- _WHAT IS REQUIRED_
What you give back should be exactly the opening lines of the data, ending with the line that contains "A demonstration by" and including it.

------ DATASET ENTRIES

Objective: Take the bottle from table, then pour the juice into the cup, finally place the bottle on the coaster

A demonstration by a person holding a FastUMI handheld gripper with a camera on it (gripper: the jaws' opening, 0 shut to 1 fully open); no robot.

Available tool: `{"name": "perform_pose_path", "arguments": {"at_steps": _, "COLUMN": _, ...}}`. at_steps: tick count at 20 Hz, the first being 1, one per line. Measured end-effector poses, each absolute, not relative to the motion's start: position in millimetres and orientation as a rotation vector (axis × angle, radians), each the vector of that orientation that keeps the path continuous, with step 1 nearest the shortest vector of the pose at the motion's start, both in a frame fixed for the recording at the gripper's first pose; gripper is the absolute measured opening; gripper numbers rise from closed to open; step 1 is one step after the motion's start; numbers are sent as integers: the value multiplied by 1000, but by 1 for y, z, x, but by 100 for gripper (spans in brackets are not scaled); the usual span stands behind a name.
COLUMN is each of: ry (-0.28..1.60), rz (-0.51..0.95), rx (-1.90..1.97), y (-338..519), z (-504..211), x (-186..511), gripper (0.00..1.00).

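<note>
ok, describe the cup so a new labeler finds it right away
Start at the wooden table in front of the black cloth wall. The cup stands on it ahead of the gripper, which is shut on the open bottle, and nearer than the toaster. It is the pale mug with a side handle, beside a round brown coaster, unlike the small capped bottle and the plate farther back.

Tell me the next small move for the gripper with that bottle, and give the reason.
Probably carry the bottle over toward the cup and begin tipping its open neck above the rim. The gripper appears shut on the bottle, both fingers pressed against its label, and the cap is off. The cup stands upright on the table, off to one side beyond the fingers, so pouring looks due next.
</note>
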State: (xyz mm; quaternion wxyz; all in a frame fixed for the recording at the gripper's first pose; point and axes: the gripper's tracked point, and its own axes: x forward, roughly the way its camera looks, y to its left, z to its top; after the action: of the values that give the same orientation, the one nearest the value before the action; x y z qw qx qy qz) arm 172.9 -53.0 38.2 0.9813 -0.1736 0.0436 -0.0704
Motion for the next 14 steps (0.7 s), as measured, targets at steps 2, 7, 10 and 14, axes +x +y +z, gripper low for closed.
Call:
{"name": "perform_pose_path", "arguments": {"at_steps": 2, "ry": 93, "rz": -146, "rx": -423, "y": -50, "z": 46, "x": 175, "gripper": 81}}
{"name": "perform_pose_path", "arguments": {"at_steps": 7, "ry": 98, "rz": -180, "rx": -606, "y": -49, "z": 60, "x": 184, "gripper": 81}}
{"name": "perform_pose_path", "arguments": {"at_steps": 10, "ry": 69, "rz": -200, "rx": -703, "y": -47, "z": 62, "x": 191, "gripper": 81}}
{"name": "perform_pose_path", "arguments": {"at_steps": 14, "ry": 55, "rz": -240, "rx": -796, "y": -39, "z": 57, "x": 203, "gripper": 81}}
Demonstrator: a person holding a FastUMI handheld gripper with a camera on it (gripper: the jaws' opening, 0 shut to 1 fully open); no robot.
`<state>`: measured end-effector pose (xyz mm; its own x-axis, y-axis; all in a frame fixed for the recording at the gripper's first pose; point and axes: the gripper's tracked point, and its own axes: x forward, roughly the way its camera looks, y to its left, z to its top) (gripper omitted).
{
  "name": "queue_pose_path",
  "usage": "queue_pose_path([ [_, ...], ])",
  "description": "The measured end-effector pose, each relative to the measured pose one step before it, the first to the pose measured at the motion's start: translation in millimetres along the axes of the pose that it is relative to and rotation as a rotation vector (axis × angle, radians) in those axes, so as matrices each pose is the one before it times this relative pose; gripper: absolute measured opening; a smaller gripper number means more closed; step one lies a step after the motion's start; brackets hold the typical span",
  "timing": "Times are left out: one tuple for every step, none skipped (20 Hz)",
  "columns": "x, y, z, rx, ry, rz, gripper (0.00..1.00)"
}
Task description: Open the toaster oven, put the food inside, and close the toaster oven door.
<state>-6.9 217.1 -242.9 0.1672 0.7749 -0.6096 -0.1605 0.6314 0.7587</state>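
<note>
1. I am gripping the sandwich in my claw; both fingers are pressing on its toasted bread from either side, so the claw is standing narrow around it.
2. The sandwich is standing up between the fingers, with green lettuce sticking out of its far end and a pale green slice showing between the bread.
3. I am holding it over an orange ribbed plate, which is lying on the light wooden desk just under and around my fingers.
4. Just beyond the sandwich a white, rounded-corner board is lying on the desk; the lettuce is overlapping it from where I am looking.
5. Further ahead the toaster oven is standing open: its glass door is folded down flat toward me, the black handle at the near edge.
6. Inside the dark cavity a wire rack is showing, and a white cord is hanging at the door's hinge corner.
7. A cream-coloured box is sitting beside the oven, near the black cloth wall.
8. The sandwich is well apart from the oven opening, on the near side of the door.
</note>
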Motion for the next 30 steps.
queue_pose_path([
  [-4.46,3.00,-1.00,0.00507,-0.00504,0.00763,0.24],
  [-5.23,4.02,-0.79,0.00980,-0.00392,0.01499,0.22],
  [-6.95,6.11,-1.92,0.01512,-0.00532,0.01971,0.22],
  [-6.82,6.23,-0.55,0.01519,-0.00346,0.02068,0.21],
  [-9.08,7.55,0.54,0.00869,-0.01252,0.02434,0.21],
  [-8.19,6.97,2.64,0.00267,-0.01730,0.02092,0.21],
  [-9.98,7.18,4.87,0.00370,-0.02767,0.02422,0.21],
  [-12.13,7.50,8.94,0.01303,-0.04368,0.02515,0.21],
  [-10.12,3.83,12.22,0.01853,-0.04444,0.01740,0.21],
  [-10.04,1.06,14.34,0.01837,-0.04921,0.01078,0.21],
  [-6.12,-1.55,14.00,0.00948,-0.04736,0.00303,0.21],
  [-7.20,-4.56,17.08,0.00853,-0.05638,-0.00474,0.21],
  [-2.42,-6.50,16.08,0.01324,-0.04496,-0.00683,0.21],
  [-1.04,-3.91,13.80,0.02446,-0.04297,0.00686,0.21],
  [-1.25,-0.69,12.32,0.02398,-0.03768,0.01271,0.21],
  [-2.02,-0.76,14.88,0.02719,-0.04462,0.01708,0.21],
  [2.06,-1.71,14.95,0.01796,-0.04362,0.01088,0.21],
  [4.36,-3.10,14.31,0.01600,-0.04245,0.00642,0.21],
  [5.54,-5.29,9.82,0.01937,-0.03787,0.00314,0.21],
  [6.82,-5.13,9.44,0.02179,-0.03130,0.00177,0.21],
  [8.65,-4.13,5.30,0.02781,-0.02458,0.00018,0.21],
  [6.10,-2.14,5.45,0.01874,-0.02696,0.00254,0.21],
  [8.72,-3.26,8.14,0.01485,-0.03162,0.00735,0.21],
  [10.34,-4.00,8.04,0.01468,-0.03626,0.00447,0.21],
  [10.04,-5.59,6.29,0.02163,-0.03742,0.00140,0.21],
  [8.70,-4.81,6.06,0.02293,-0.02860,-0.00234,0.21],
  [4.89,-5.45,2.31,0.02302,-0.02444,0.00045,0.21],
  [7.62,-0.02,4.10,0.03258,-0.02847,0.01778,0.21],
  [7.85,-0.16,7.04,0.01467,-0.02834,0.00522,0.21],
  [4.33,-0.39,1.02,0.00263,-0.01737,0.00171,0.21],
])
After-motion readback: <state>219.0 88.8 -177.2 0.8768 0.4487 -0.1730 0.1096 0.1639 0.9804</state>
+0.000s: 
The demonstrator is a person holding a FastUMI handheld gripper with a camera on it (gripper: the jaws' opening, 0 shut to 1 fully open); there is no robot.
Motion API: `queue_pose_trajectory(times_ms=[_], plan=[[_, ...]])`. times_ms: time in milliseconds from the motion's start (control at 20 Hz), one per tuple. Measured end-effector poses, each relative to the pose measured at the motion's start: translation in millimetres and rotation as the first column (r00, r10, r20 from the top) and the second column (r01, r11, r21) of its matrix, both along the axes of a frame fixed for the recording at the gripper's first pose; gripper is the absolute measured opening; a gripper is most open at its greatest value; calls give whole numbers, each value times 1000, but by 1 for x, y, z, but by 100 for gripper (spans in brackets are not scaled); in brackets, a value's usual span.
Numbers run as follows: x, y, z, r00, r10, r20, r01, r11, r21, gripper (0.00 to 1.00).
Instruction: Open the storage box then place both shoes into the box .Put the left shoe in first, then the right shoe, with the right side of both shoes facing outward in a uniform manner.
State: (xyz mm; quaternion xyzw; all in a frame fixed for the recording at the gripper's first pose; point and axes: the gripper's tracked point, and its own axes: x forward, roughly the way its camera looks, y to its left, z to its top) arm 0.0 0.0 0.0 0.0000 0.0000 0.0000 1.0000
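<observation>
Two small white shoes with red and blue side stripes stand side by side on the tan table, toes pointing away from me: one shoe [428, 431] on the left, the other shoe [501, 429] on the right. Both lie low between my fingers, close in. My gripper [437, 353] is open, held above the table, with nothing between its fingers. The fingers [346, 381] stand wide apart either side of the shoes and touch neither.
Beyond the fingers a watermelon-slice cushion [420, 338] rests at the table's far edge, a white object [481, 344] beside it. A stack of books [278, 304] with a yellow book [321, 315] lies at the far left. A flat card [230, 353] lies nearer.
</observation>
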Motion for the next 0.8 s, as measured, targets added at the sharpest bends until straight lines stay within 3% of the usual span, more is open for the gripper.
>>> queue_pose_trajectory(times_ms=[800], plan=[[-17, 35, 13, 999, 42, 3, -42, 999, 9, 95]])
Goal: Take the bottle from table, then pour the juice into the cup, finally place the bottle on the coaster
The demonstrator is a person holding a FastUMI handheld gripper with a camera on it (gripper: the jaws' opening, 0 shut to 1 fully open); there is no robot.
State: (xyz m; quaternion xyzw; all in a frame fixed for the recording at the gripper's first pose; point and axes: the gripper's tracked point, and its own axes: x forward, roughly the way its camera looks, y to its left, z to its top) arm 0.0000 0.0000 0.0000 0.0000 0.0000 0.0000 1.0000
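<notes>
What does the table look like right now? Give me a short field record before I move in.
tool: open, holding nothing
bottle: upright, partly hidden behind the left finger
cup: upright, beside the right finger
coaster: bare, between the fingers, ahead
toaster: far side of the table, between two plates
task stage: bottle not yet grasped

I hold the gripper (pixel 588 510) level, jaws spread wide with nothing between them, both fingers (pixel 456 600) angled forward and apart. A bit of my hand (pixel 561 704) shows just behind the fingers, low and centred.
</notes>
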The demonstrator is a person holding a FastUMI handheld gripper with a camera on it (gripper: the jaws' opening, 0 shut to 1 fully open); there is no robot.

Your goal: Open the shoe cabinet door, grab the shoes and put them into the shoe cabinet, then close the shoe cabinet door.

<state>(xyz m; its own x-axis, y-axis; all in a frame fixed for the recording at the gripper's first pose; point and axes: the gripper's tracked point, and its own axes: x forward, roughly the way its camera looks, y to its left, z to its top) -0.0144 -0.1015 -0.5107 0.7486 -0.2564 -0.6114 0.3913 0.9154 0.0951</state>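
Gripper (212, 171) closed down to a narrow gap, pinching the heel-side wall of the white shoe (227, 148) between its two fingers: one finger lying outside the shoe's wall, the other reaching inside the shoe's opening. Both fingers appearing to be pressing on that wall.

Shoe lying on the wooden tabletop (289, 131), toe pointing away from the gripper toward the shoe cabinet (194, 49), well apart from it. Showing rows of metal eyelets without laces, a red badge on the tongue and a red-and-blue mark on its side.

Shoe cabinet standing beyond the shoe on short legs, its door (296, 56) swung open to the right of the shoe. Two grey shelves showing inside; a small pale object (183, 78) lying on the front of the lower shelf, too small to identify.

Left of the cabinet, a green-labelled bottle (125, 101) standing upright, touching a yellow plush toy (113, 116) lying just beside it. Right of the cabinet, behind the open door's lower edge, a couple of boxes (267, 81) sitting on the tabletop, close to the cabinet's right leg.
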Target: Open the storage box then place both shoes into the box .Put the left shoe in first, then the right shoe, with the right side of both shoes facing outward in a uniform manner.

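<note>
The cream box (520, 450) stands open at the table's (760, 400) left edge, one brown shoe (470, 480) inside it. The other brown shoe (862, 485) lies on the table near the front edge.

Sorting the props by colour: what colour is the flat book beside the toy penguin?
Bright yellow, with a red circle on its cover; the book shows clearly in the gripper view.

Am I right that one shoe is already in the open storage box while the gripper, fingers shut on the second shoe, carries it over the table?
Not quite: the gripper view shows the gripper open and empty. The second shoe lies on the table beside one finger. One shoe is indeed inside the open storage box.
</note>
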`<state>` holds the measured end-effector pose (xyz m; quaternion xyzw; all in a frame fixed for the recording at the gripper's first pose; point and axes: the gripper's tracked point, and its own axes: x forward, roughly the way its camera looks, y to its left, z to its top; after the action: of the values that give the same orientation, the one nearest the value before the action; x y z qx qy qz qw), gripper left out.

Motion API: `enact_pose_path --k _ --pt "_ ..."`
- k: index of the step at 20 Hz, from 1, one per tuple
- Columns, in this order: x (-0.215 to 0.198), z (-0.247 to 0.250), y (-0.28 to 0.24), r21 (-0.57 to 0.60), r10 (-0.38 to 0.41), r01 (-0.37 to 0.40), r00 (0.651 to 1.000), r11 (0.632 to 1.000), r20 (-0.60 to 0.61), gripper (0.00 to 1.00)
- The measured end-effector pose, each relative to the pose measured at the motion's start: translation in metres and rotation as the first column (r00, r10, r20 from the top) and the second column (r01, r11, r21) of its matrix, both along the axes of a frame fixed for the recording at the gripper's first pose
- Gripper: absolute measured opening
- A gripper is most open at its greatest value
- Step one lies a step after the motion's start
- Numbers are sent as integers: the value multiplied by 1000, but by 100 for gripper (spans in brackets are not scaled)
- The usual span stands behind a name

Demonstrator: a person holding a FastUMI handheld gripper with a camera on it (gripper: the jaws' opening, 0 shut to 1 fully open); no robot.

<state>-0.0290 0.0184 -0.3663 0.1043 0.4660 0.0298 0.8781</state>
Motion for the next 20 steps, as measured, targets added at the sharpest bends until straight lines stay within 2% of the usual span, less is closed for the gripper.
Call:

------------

- _OUTPUT_
Objective: Take the bottle from table, then pour the juice into the cup, finally place the bottle on the coaster

A demonstration by a person holding a FastUMI handheld gripper with a camera on it (gripper: the jaws' opening, 0 shut to 1 fully open); no robot.

No additional answer is needed.